Wednesday, June 29, 2011

G.I. Joe: Rise of the Cobra



Overview: The no-emotion fella from "Dear John" gets recruited with his Wayne Brother by an eliet team of super soldiers, and together they conquer the bad super soldiers.

The Good: like the rest of Stephen Sommer's movies, this one has some excellent action, so you have to give it some credit.  There are some roses within this garden of weeds when it comes to the acting.  Sienna Miller and Channing Tatum help save some of the movie moments, and for that I am eternally grateful.

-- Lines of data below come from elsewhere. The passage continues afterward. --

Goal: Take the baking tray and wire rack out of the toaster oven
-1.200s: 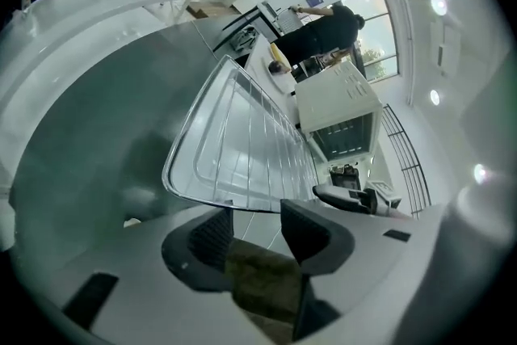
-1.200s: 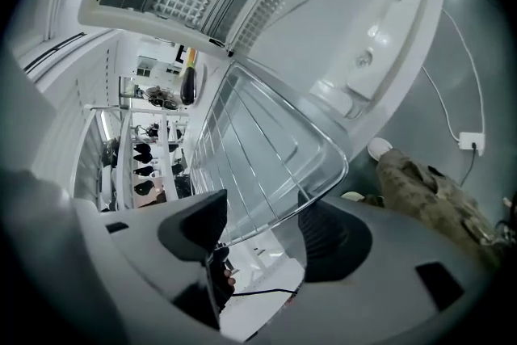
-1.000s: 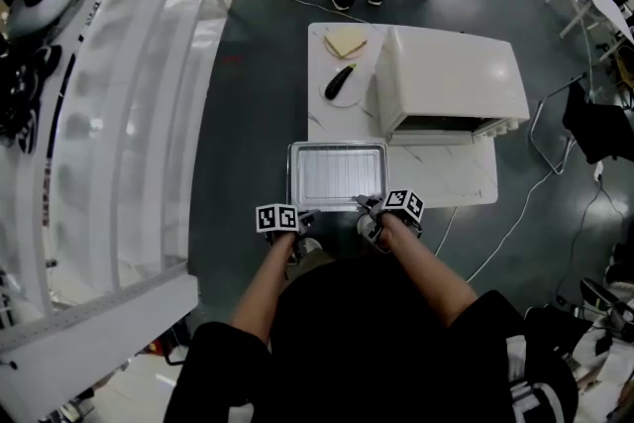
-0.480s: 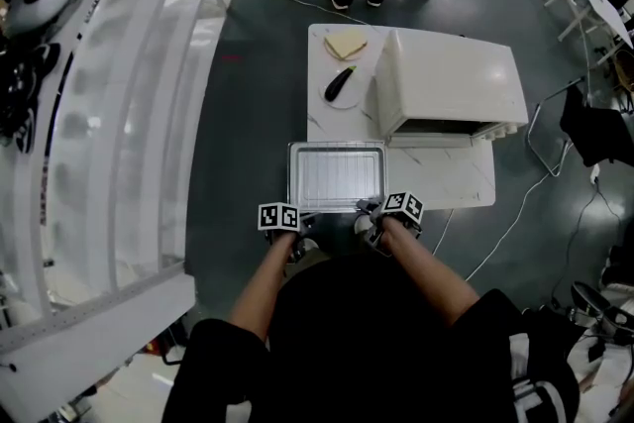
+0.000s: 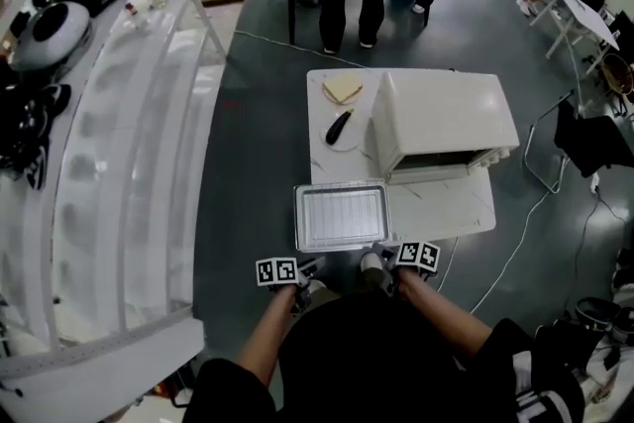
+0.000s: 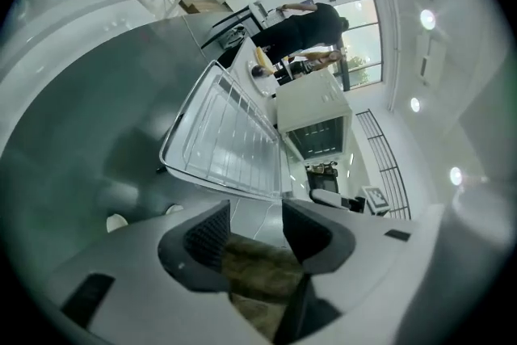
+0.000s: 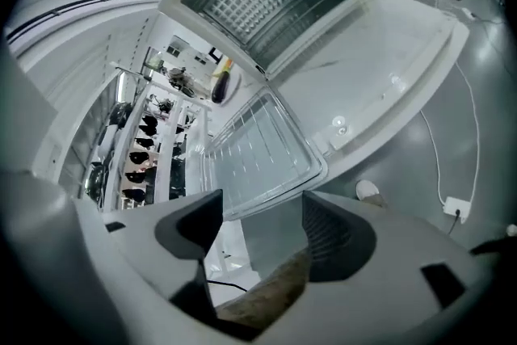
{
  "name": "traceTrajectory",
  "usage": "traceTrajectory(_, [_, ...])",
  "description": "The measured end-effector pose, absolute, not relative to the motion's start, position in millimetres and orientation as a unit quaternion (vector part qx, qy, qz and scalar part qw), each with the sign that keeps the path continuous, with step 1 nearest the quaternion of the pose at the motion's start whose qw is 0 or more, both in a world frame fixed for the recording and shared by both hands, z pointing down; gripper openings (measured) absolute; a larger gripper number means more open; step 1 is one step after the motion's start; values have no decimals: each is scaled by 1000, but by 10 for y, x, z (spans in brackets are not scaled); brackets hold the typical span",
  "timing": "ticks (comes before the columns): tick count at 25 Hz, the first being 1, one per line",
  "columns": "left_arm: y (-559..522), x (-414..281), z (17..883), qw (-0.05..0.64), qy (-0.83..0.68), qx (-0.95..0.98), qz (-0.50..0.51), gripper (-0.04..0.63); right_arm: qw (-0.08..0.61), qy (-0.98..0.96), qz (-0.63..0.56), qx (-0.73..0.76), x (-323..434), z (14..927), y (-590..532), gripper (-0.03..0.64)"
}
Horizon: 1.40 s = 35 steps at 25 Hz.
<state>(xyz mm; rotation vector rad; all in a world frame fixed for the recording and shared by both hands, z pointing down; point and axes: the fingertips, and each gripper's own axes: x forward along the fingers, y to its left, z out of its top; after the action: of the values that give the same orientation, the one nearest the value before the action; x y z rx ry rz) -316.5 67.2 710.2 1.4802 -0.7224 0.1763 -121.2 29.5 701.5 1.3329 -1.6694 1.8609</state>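
Your left gripper point(image 5: 308, 264) and right gripper point(image 5: 375, 260) hang empty, jaws just opened wider, near the tray point(image 5: 299, 218) with its rack point(image 5: 342, 218); from overhead, the oven point(image 5: 441, 119) roof hides its cavity.

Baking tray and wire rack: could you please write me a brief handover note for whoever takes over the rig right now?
Left gripper: open, empty, short of the tray's near edge.
Right gripper: open, empty; its jaws have just been opening.
Things: the baking tray, with the wire rack lying in it, sits on the table in front of the toaster oven. Its near edge seems to overhang the table's corner.
Done: both appear to be out of the oven.
Left: probably push the tray fully onto the table and confirm nothing remains inside the oven.
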Motion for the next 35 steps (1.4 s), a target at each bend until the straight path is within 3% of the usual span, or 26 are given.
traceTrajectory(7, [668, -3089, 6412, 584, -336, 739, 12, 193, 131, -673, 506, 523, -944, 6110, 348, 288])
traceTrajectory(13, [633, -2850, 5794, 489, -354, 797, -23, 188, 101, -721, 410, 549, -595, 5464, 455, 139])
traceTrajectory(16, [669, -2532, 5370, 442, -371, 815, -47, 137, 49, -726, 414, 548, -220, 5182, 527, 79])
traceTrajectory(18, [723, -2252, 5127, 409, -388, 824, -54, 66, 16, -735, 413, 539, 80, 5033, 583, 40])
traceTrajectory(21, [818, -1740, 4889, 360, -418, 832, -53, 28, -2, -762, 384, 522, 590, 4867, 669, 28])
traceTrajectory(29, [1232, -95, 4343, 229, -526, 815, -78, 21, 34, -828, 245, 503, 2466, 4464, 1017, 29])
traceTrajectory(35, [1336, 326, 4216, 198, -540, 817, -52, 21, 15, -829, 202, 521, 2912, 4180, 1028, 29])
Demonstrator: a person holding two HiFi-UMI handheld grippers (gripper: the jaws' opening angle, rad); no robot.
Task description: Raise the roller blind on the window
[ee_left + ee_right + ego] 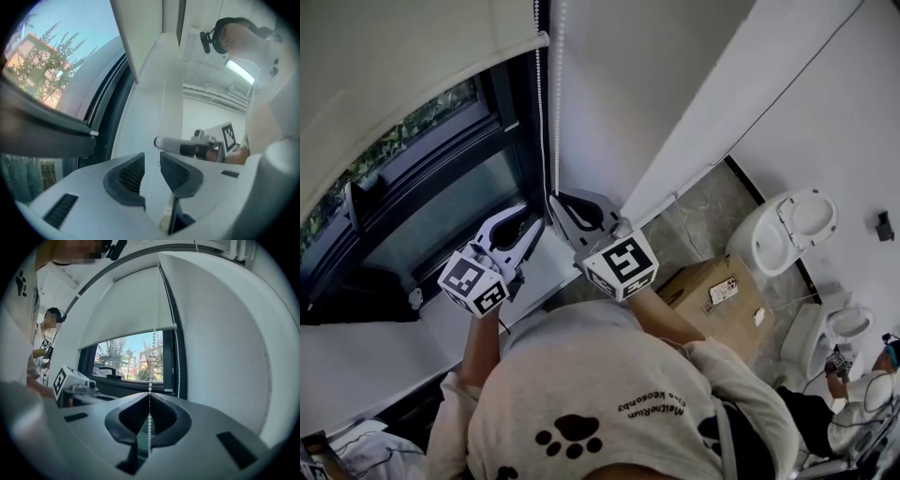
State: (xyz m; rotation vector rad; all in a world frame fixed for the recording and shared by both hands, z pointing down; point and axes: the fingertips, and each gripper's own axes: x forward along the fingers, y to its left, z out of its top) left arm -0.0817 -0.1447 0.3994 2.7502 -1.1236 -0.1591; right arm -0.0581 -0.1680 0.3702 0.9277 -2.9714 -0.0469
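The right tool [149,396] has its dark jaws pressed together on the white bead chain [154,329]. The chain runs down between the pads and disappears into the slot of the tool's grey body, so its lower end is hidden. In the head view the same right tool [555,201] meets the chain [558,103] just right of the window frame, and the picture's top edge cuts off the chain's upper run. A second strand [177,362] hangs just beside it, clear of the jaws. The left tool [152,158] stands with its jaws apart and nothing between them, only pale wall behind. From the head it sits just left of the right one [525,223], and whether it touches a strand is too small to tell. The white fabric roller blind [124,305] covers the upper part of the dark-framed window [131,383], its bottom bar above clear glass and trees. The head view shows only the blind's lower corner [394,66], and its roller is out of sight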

The Bad: Oh boy, how do I explain this?  Experiencing this movie is equivalent to the amount of pain a person with Crohn's disease would go through after eating an entire tub of cauliflower, and many of you know the outcome of that experience stinks!.. and how? haha!  The problem with this movie is how ridiculous it is!!!  I couldn't even watch this movie in one sitting, I instead had to come back to it, and finish the last 30 minutes a month later.  All of the characters are silly, and even though Channing Tatum and Seinna Miller tried to save the scenes, it was futile against the crappy "Power Ranger-quality" cast.  I do have to point out that the stupidest part of this movie is how the enemy's base (the size of New York) was underwater, especially since it looked 100% exactly like Jar Jar Bink's home from "The Phantom Menace";  I actually half expected Jar Jar Binks to be involved with the bad guys, since they're guests in his pad.

The Ugly: Other than some of the action, there is nothing redeemable about this movie.  I don't want to mention any names, so I'll just call him Brad Pitt, but had that person not been a really close friend of mine, then I would of had to hunt him down and feed him to a herd of Wombats, all because he wanted me to finish this movie!  It is not worth it to see this movie, although I thoroughly enjoyed making fun of it for an hour.  If anyone is curious about this film, then that person can go on youtube and look up the action scenes.  This will prevent the person from becoming depressed, which is what happens when you watch the whole thing.